# PROBLEM TO SOLVE:
Could you retype the lines below, starting at the line holding "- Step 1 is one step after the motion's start" and stopping at the line holding "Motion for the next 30", inclusive? Copy them exactly and drop the images.

# DATA EXTRACT:
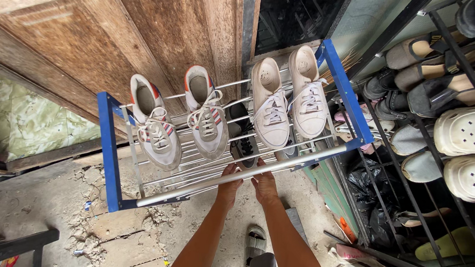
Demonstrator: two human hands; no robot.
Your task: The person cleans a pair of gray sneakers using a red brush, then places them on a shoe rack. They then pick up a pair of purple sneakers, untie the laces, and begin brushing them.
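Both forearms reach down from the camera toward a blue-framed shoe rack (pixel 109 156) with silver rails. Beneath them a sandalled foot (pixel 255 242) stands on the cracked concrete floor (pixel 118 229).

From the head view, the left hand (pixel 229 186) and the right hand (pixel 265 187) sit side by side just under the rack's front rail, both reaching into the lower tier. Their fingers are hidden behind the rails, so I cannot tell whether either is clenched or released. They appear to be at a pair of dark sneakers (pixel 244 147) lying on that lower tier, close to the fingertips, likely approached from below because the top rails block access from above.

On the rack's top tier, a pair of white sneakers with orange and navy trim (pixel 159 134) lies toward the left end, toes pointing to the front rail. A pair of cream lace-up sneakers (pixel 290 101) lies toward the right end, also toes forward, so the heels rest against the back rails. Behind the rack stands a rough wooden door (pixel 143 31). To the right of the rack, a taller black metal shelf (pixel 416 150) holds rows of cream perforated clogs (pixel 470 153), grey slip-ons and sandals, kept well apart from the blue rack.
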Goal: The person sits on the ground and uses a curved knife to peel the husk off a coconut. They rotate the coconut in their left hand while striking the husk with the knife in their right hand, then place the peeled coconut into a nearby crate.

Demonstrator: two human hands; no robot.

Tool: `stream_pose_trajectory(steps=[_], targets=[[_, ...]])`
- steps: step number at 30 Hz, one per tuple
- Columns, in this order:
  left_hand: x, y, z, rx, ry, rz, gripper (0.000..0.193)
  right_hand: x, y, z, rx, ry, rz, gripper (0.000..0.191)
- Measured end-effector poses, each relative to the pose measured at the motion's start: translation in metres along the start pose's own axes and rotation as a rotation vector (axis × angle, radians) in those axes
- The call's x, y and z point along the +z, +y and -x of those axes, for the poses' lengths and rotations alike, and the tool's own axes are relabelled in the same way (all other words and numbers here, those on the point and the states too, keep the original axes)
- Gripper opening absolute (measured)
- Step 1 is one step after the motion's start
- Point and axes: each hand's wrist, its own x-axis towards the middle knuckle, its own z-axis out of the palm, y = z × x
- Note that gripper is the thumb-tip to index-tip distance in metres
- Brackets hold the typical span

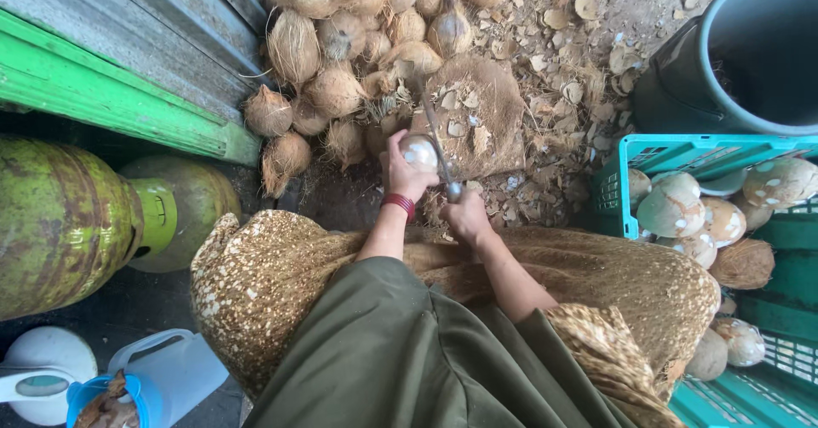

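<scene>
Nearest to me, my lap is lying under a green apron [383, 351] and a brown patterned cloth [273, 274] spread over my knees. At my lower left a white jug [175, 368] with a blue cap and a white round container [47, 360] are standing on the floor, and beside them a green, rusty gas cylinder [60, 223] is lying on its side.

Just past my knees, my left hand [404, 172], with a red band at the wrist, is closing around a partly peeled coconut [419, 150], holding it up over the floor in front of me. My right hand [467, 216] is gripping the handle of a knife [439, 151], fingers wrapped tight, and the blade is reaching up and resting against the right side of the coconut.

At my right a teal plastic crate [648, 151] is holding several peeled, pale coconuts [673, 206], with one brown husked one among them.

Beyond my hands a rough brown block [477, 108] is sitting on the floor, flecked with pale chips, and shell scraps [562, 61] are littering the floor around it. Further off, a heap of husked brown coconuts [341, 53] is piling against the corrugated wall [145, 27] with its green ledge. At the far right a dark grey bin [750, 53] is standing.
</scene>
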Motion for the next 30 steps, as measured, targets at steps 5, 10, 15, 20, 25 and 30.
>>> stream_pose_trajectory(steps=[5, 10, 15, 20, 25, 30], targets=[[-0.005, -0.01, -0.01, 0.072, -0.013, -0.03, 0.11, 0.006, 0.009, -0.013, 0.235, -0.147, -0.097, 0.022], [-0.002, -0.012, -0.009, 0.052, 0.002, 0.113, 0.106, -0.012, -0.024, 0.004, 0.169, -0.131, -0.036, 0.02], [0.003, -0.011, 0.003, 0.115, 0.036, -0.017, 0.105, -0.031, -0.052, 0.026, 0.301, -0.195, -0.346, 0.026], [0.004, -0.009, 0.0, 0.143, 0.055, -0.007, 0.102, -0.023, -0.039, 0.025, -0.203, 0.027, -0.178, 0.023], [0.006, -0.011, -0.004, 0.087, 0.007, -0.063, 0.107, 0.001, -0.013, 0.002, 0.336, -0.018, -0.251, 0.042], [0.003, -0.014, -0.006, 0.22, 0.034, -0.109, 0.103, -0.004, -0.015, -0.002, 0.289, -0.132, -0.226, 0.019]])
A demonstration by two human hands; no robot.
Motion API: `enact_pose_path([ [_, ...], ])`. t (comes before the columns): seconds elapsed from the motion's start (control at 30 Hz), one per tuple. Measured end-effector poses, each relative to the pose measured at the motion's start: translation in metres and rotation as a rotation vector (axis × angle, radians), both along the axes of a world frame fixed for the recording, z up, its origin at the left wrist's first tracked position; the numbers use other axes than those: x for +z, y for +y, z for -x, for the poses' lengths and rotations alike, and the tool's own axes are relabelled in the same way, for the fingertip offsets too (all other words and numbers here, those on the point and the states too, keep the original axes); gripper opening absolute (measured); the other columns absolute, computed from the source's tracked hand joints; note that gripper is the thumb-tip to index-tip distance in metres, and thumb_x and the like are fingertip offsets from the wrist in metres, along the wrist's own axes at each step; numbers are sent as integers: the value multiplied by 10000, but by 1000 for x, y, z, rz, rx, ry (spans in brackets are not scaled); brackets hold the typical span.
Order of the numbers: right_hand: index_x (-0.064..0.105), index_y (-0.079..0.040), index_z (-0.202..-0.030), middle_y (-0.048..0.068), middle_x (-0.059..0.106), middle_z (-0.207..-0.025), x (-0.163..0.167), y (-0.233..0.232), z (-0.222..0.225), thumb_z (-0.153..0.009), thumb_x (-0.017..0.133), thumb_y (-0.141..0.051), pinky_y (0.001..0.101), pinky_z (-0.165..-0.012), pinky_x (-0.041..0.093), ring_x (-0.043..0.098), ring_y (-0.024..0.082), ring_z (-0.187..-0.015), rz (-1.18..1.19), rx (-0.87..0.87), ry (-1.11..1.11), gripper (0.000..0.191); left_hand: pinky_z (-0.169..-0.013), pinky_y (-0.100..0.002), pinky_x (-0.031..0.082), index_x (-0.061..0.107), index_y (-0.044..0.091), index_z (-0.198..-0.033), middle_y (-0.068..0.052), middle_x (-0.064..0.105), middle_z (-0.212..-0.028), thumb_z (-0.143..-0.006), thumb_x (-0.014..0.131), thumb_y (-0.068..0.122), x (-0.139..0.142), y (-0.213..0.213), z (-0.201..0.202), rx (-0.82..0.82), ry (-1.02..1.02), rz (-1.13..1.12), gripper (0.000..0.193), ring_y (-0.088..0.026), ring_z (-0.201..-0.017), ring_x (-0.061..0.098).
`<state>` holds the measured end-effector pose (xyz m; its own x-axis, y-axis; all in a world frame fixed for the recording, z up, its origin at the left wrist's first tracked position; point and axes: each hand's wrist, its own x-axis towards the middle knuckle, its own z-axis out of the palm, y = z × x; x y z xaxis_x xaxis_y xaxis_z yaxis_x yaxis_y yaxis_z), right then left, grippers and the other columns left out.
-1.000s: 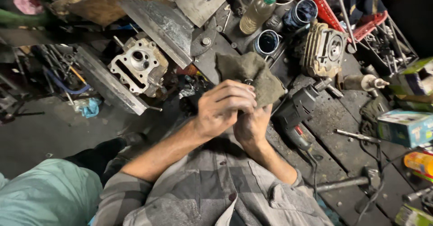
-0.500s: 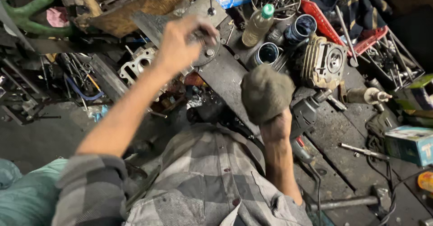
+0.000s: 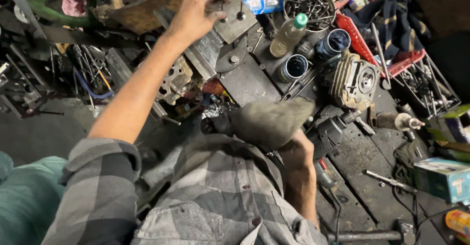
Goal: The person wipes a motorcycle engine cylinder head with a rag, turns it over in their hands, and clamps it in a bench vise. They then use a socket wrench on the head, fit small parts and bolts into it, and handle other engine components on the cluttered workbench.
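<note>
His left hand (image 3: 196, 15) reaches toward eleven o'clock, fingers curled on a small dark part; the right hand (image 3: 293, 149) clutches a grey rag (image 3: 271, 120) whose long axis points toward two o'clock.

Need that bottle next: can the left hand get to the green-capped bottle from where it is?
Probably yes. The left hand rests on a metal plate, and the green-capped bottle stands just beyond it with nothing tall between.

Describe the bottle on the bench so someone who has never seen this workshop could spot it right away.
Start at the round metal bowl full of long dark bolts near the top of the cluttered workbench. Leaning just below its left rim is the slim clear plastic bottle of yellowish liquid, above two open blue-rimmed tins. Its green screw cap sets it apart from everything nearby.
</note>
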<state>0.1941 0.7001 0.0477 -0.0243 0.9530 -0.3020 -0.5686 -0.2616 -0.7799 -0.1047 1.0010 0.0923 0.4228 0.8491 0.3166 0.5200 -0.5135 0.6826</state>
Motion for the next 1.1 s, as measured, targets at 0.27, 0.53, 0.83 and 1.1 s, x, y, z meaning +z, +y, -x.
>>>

# YOUR RESPONSE:
- Step 1 is one step after the motion's start
- Point and axes: each hand's wrist, its own x-axis towards the middle knuckle, its own z-axis out of the palm, y = z × x
- Note that gripper is the thumb-tip to index-tip distance in metres
- Brackets hold the typical span


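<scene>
Nearest to me, my lap is lying under a green apron [383, 351] and a brown patterned cloth [273, 274] spread over my knees. At my lower left a white jug [175, 368] with a blue cap and a white round container [47, 360] are standing on the floor, and beside them a green, rusty gas cylinder [60, 223] is lying on its side.

Just past my knees, my left hand [404, 172], with a red band at the wrist, is closing around a partly peeled coconut [419, 150], holding it up over the floor in front of me. My right hand [467, 216] is gripping the handle of a knife [439, 151], fingers wrapped tight, and the blade is reaching up and resting against the right side of the coconut.

At my right a teal plastic crate [648, 151] is holding several peeled, pale coconuts [673, 206], with one brown husked one among them.

Beyond my hands a rough brown block [477, 108] is sitting on the floor, flecked with pale chips, and shell scraps [562, 61] are littering the floor around it. Further off, a heap of husked brown coconuts [341, 53] is piling against the corrugated wall [145, 27] with its green ledge. At the far right a dark grey bin [750, 53] is standing.
</scene>
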Motion for the next 30 steps, as measured, targets at steps 5, 10, 15, 20, 25 and 30.

The response has been given in full.